PS D:\Dynamo-Triton> powershell.exe -ExecutionPolicy Bypass -File .\ImageClassificationSample.ps1
Enter the full path to your local image (e.g., C:\pics\animal.jpg): "D:\Dynamo-Triton\susanneedele-quarter-horse.jpg"
Processing Inference...

--- AI INFERENCE RESULT ---
ANIMAL TYPE : HORSE
SPECIFIC BREED : sorrel
SCORE : 12.5520

The script maps ImageNet labels to broad animal categories for readability; your actual output will include the full class name.

Cleanup

To free resources, delete the triton-inference namespace and all its contents:

kubectl delete namespace triton-inference

If you installed the GPU Operator specifically for this test, you can also uninstall it via Helm to release cluster resources.

Troubleshooting

Here are common issues and how to fix them:

  • Triton pod stuck in Pending state: This typically means no suitable node was found with the required GPU resource.

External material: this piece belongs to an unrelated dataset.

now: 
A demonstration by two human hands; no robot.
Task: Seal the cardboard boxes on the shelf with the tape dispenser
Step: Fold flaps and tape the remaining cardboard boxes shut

Ensure that your cluster has a GPU node available and that the NVIDIA device plugin is running on it. If you haven’t installed the GPU operator or device plugin, revisit the Prepare GPU nodes step above or see the GPU workloads on AKS Arc documentation.
  • Model fails to download: If the model-downloader pod cannot retrieve the model from the internet (for example, kubectl exec times out or the model file is not present), check that the cluster’s network can access external endpoints such as Hugging Face. If necessary, manually download the model file to your local machine and then transfer it to the cluster (for instance, by attaching a file to the PVC or using a different container image with the model baked in).
  • Triton server not loading the model: If the Triton pod is running but the model isn’t being served (e.g., inference requests return errors), verify the Triton container logs for any errors. Use kubectl logs -n triton-inference deploy/triton-server to see Triton’s output. Check for messages about loading the model; if there are errors, ensure the model repository path is correct (it should be /models/repository inside the container) and that the model file is correctly placed under the folder structure resnet50/1/model.onnx. You can also exec into the Triton pod to confirm the model file exists in the expected location.
  • Inference request errors: If the PowerShell test script returns a JSON parsing error or other failure, ensure you are using PowerShell 7+ (as older Windows PowerShell versions may not handle the JSON body formatting correctly). Additionally, check that the port-forward is active and that you are using the correct URL (http://localhost:8000/v2/models/resnet50/infer). If using a different model or if you modified the deployment, adjust the model name and endpoint accordingly.

You now have Triton running on your Arc-enabled AKS cluster, serving predictions from a ResNet-50 model. From here, you can swap in your own ONNX models or try different Triton backends for other AI workloads.